The blood curdling roars from the Ogres were easily matched by the roars from their rides. Something that struck fear into their enemies on the battlefield. The Changelings just stood passively as the Ogres began their ransacking.
Half a mile from the village, Kaleb could see the smoke rising from the chimneys. It was his first visit to this particular village. He’d travelled the entire region, but had no need to come this way before. The increased frequency of raids by the Skeggs was a telling sign of something, but he and Shen hadn’t figured out what yet.
As the two of them turned a corner onto a track that led directly into the village Kaleb felt something from Shen’s mind.
‘What is it, Shen?’
Shen stopped. Kaleb could feel his friend probing the environment around him. There was no outward signs of a problem from Shen, but her whole being was feeling something that she was trying to decipher.
‘Something has happened! I must see my Deentar!’
She took off leaving Kaleb confused and concerned about her actions. He set off after her.
Fear hung heavy in the air within the village. Kaleb saw the looks on every villagers face when he entered the stone laid streets. They had been through a lot over the last month or so and it had embedded itself on their features.
When they saw Shen a smile did shine through, but it didn’t disguise what was in their eyes.
The two of them ran past damaged wooden huts that were gradually being cleared, turned over wagons that had spilt their contents over the ground and, lying on the ground next to a well were seven bodies. The human price of the last raid.

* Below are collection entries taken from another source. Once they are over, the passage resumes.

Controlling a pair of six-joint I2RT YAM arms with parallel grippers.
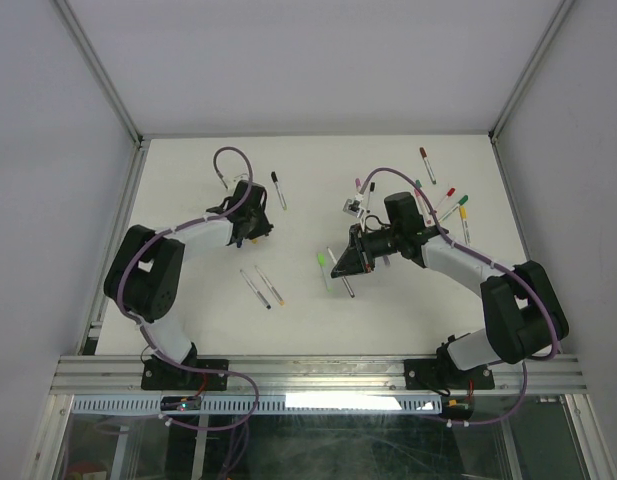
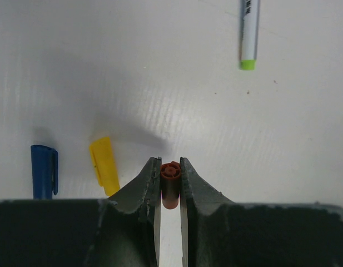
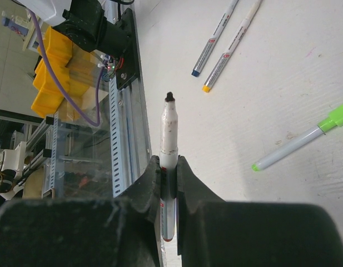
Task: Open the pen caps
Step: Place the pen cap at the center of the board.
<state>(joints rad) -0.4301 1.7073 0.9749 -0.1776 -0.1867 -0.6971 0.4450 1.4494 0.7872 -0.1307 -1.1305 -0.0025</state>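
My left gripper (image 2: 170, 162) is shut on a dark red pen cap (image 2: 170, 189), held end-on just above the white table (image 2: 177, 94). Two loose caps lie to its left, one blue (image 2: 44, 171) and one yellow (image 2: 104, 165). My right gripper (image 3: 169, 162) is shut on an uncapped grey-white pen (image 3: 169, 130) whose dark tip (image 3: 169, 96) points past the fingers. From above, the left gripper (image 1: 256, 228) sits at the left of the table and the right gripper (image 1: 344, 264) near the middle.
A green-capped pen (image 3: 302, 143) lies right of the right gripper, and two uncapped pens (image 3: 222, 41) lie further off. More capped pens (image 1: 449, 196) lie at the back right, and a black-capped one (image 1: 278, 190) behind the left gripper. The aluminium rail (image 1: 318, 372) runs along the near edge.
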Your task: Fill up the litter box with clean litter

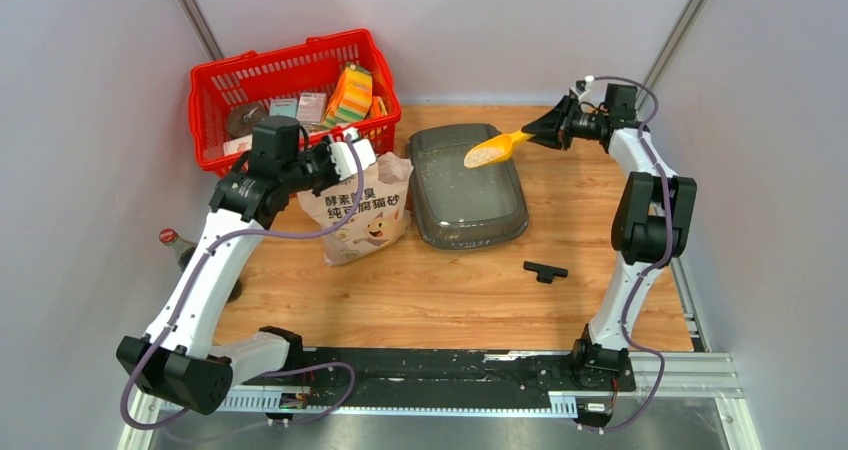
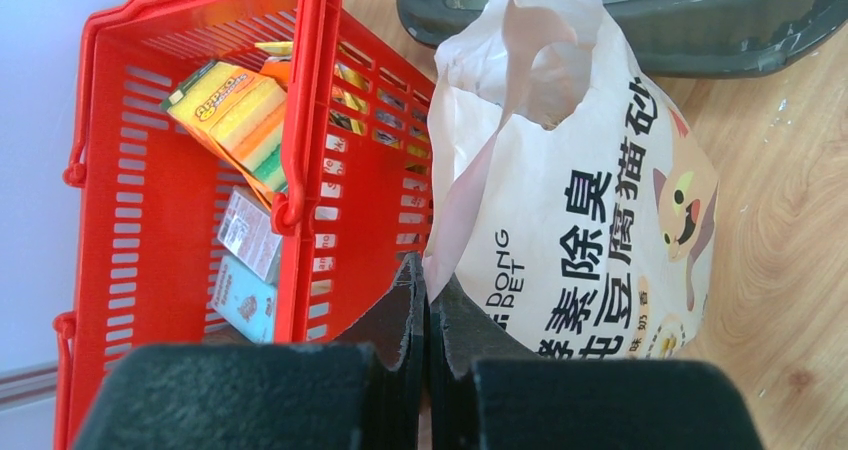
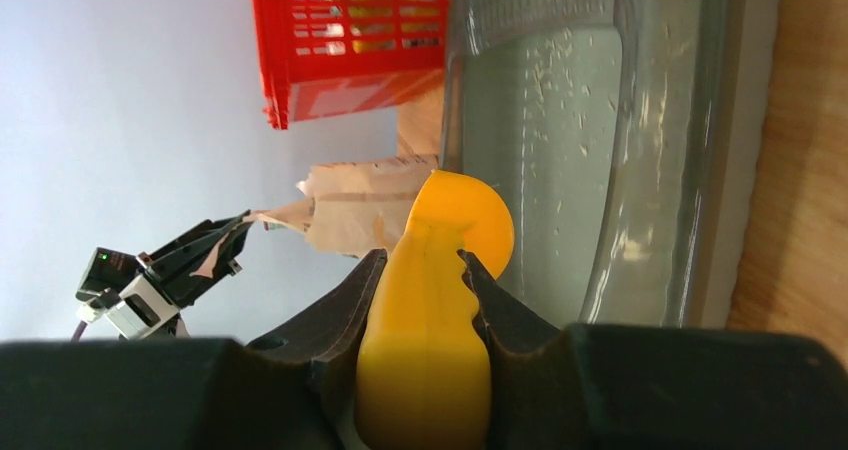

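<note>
One scoop (image 1: 497,150) of clean litter (image 1: 486,155) is pinched by the right claw (image 3: 422,270) above the one litter box (image 1: 462,202); one bag (image 1: 365,215) is pinched at its edge by the left claw (image 2: 427,275).

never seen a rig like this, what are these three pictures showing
Two white robot arms are bolted to a wooden table. One picture looks down from above; the others come from wrist cameras. On it: a red mesh basket, a beige paper bag printed with a cat, a dark grey plastic litter box, a small black T-shaped part. The left gripper is shut on the bag's top; the right gripper holds a yellow plastic scoop of pale litter over the box.
</note>
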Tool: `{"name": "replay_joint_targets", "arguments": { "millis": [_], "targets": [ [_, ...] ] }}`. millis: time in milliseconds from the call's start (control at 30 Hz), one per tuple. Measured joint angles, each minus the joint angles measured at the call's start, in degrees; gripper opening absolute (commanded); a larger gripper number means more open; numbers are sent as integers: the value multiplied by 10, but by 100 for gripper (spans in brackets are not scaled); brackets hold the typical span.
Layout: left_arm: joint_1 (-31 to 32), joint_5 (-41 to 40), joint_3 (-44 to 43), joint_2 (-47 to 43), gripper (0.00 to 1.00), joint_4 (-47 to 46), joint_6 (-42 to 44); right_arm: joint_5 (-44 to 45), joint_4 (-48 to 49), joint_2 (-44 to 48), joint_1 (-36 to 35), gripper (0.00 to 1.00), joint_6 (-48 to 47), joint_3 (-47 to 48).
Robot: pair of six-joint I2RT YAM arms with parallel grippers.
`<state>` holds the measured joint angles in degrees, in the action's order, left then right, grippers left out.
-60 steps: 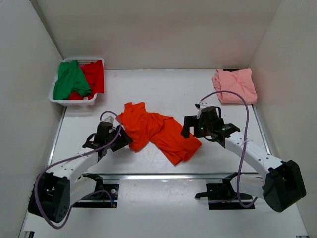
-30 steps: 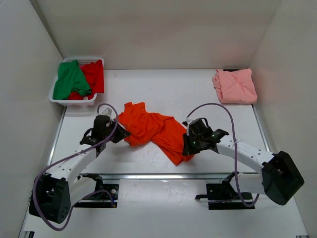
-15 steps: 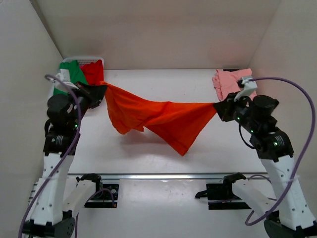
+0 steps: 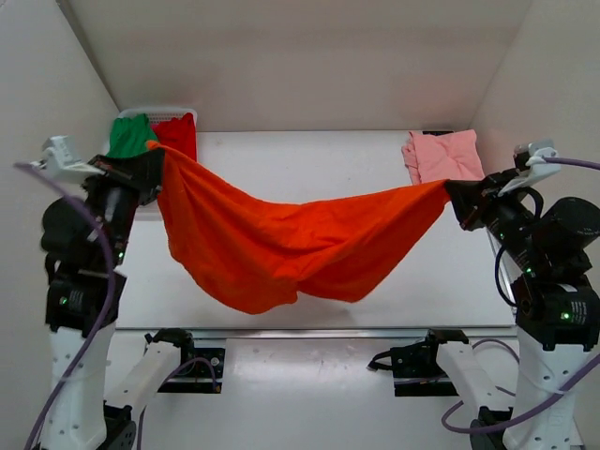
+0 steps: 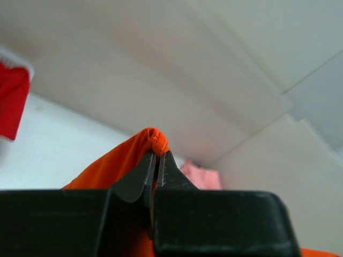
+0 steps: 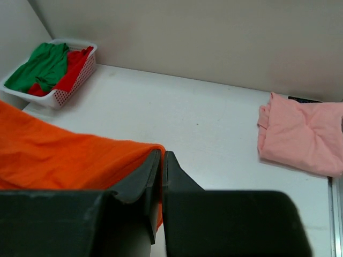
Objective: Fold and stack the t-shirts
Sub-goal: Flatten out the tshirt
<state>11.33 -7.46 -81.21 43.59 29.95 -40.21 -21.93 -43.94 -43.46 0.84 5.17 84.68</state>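
The orange t-shirt point(image 4: 281, 246) hangs stretched in the air between both raised arms, sagging low in the middle above the table. My left gripper point(image 4: 157, 159) is shut on its left corner, a hem bunched at the fingertips point(image 5: 157, 155). My right gripper point(image 4: 452, 190) is shut on its right corner point(image 6: 158, 155). The pale pink t-shirt point(image 4: 444, 159) lies folded at the back right point(image 6: 300, 134). The green t-shirt point(image 4: 130, 136) and the red t-shirt point(image 4: 177, 133) lie crumpled in the basket, also seen from the right wrist as green point(image 6: 43, 67) and red point(image 6: 72, 67).
The white plastic basket point(image 6: 69, 83) stands in the back left corner against the walls. White walls close in the table point(image 4: 309, 169) on three sides. A metal rail point(image 4: 309, 331) runs along the near edge.
Both arms have risen and swung outward, lifting the orange t-shirt off the table and spreading it wide. It now hangs broader and sags lower than half a second ago.
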Motion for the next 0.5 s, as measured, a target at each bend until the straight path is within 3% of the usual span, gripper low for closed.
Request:
{"name": "replay_joint_targets", "arguments": {
  "millis": [133,167,200,233,333,400,500],
  "targets": [
    [-50,70,87,84,0,-32,-1,-23,35,-28,1,0,0,-45],
    [-52,85,116,127,8,-47,0,-24,50,-36,-4,1,0,-69],
    [-51,96,135,161,30,-55,2,-23,66,-47,-16,0,2,-102],
    [-45,105,154,217,41,-65,9,-15,77,-63,-27,0,2,-131],
    [-36,129,186,389,63,-85,23,16,102,-140,-78,0,2,-206],
    [-36,140,190,470,65,-80,32,31,122,-207,-96,0,2,-241],
    [-37,144,194,486,61,-65,52,49,137,-266,-101,0,2,-292]
  ]
}}
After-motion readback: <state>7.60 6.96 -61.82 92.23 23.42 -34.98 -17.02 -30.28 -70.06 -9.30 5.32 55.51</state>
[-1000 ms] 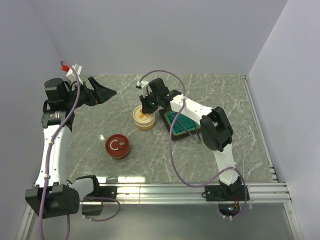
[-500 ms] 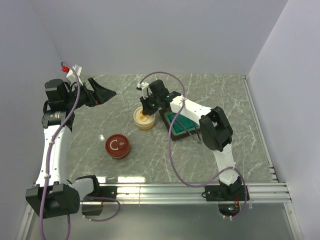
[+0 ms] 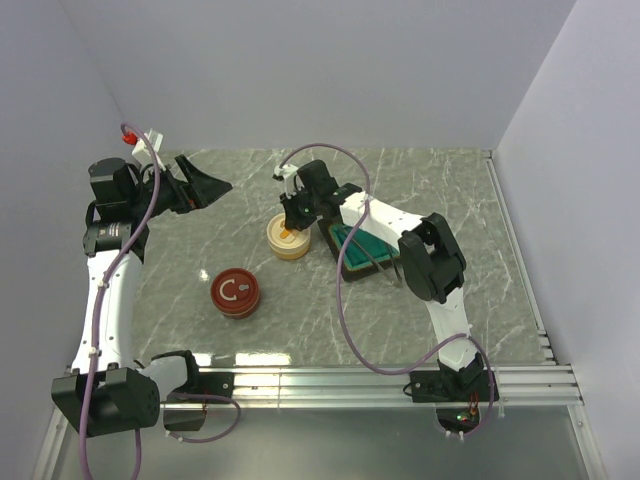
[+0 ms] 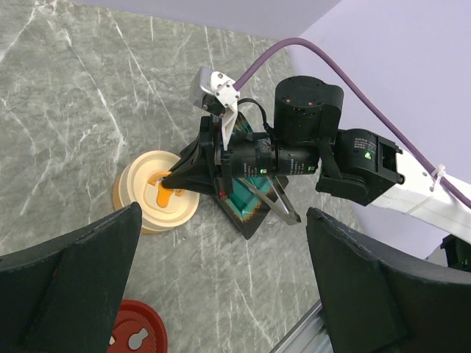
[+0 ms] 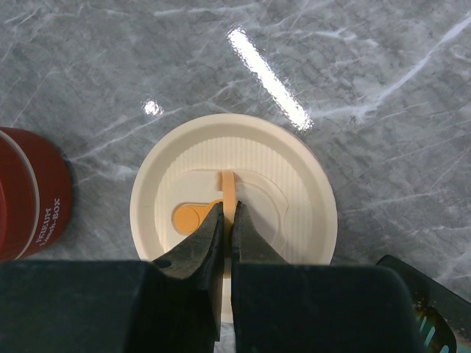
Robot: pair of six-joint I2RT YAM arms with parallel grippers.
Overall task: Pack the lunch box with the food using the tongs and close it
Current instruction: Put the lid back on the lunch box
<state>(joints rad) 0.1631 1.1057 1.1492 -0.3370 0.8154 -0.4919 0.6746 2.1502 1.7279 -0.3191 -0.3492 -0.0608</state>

Shen pulled up at a hut just as another Changeling opened the door. It was her Deentar, Anumer. They both touched heads for a few seconds. The Changelings way of greeting.
Shen turned to Kaleb.
‘We must perform a Joining. I will call you when we are finished.’
With that they disappeared into the hut.
Kaleb stood there and shrugged his shoulders.
“Ok then. I’ll go and introduce myself to the villagers.” And with that he turned and walked off.
The Changeling village shook with the sound of the Ogres searching for the Staff. Furnishings were scarce in the Changeling’s dwellings. Personal possessions were of no use to them. They had everything in Nature. What little there was, lasted only seconds at the claws of the marauding monsters.
There were only ten caves and the Ogres made short work of them, but the Staff wasn’t found. Baran lumbered over to Hagin to deliver the news.
“There is no Staff here,” he said. “Use your mind tricks to make them tell you where it is.”
The hood shook from side to side.
“No. That will not work. There is nothing I can do to their minds that will help. We must take them back to the mines and work them to form another Staff. Select ten from the group.”
The settlement held only twenty five Changelings. The rest were scattered throughout Trygor in villages and settlements.
Baran turned and began rounding up the Changelings. He was a foot taller and two feet wider than them and threw them around like rag dolls.
Hagin addressed them through their minds.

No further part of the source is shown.